Could you retype every line below exactly, omitting the images?

● Dataset extract
::::
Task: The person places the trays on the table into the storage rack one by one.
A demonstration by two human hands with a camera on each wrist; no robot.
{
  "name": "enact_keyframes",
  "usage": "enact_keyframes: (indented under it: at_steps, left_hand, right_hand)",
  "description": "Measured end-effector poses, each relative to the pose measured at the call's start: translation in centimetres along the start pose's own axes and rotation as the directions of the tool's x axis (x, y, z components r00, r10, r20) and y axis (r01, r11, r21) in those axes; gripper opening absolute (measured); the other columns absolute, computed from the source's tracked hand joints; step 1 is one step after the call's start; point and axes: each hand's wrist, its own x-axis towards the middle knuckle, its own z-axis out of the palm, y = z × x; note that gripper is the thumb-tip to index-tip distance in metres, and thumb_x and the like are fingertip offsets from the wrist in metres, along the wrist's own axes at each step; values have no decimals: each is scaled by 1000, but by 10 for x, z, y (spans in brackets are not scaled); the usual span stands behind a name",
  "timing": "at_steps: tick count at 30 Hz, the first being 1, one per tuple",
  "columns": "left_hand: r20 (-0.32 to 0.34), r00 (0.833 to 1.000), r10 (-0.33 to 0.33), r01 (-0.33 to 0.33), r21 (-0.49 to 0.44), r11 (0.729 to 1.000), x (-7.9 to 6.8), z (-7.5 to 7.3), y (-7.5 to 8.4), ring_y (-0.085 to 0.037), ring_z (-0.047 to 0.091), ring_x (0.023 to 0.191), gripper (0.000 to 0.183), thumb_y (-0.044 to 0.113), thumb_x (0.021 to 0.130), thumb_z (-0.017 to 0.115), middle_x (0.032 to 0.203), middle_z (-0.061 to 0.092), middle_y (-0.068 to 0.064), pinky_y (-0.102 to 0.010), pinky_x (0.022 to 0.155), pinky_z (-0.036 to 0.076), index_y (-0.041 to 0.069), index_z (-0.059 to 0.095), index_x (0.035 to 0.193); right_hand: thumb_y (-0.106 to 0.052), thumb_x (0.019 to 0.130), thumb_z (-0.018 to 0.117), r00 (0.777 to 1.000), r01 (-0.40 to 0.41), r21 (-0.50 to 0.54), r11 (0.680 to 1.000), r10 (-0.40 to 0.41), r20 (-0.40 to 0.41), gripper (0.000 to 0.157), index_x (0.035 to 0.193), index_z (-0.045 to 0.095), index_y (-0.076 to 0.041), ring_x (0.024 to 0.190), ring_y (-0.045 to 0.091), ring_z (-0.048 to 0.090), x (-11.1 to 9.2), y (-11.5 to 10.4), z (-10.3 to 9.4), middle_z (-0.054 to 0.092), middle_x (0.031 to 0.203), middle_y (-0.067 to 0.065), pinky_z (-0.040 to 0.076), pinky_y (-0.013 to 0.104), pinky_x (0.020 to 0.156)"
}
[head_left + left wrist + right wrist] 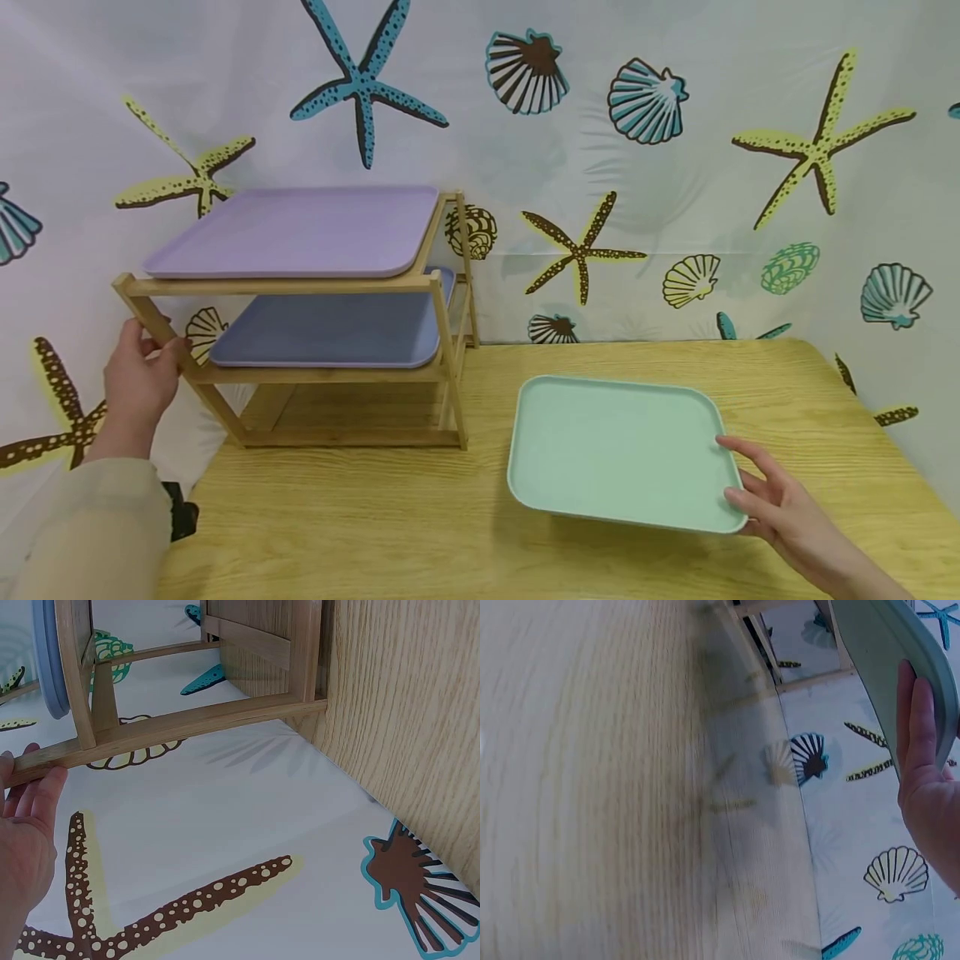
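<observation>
On the left, my left hand (144,371) grips the front left post of a wooden rack (322,437); the left wrist view shows its fingers around the wood (52,754). A lilac tray (300,233) lies on the rack's top level, and a blue tray (337,329) on the level below. My right hand (780,500) holds a mint green tray (622,450) by its right edge, thumb on top. In the right wrist view, fingers (922,724) lie against the underside of this tray, which is raised off the table.
The rack stands at the back left of a wood-grain table (337,525). Behind it and to the sides hangs a white cloth (697,217) printed with starfish and shells. A bottom level of the rack shows bare slats. Something black (182,510) sits by the left sleeve.
</observation>
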Motion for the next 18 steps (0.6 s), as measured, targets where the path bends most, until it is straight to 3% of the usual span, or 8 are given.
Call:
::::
● Answer box
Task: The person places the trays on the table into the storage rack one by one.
A demonstration by two human hands with a camera on each wrist; no robot.
{
  "name": "enact_keyframes",
  "usage": "enact_keyframes: (indented under it: at_steps, left_hand, right_hand)",
  "description": "Measured end-effector poses, each relative to the pose measured at the call's start: translation in centimetres along the start pose's own axes and rotation as the directions of the tool's x axis (x, y, z components r00, r10, r20) and y axis (r01, r11, r21) in those axes; gripper opening absolute (measured); the other columns absolute, computed from the source's tracked hand joints; step 1 is one step after the call's start; point and axes: each hand's wrist, its own x-axis towards the middle knuckle, its own z-axis out of the palm, y = z × x; note that gripper is the thumb-tip to index-tip distance in metres, and thumb_x and the like are fingertip offsets from the wrist in metres, along the wrist's own axes at each step; values have no decimals: each is scaled by 1000, but by 10 for x, z, y (spans in brackets are not scaled); the usual span stands behind a name",
  "timing": "at_steps: tick count at 30 Hz, the first being 1, one per tuple",
  "columns": "left_hand: r20 (-0.32 to 0.34), r00 (0.833 to 1.000), r10 (-0.33 to 0.33), r01 (-0.33 to 0.33), r21 (-0.49 to 0.44), r11 (0.729 to 1.000), x (-7.9 to 6.8), z (-7.5 to 7.3), y (-7.5 to 8.4), ring_y (-0.085 to 0.037), ring_z (-0.047 to 0.091), ring_x (0.023 to 0.191), gripper (0.000 to 0.183), thumb_y (-0.044 to 0.113), thumb_x (0.021 to 0.130), thumb_z (-0.017 to 0.115), middle_x (0.032 to 0.203), middle_z (-0.061 to 0.092), middle_y (-0.068 to 0.064), pinky_y (-0.102 to 0.010), pinky_x (0.022 to 0.155), pinky_z (-0.036 to 0.076), index_y (-0.041 to 0.069), index_z (-0.059 to 0.095), index_x (0.035 to 0.193); right_hand: thumb_y (-0.106 to 0.052), thumb_x (0.019 to 0.130), thumb_z (-0.018 to 0.117), r00 (0.777 to 1.000), r01 (-0.40 to 0.41), r21 (-0.50 to 0.54), r11 (0.680 to 1.000), r10 (-0.40 to 0.41), r20 (-0.40 to 0.41), gripper (0.000 to 0.157), index_x (0.035 to 0.193), index_z (-0.045 to 0.095), index_y (-0.076 to 0.041), ring_x (0.024 to 0.190), ring_y (-0.045 to 0.091), ring_z (-0.048 to 0.090), x (-11.1 to 9.2), y (-11.5 to 10.4), z (-10.3 to 9.4), middle_z (-0.054 to 0.092), middle_x (0.031 to 0.203), middle_y (-0.067 to 0.065), pinky_z (-0.040 to 0.076), pinky_y (-0.013 to 0.104), pinky_x (0.020 to 0.156)"
}
[head_left + left wrist + right wrist] 
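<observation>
On the left, my left hand (144,371) grips the front left post of a wooden rack (322,437); the left wrist view shows its fingers around the wood (52,754). A lilac tray (300,233) lies on the rack's top level, and a blue tray (337,329) on the level below. My right hand (780,500) holds a mint green tray (622,450) by its right edge, thumb on top. In the right wrist view, fingers (922,724) lie against the underside of this tray, which is raised off the table.
The rack stands at the back left of a wood-grain table (337,525). Behind it and to the sides hangs a white cloth (697,217) printed with starfish and shells. A bottom level of the rack shows bare slats. Something black (182,510) sits by the left sleeve.
</observation>
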Motion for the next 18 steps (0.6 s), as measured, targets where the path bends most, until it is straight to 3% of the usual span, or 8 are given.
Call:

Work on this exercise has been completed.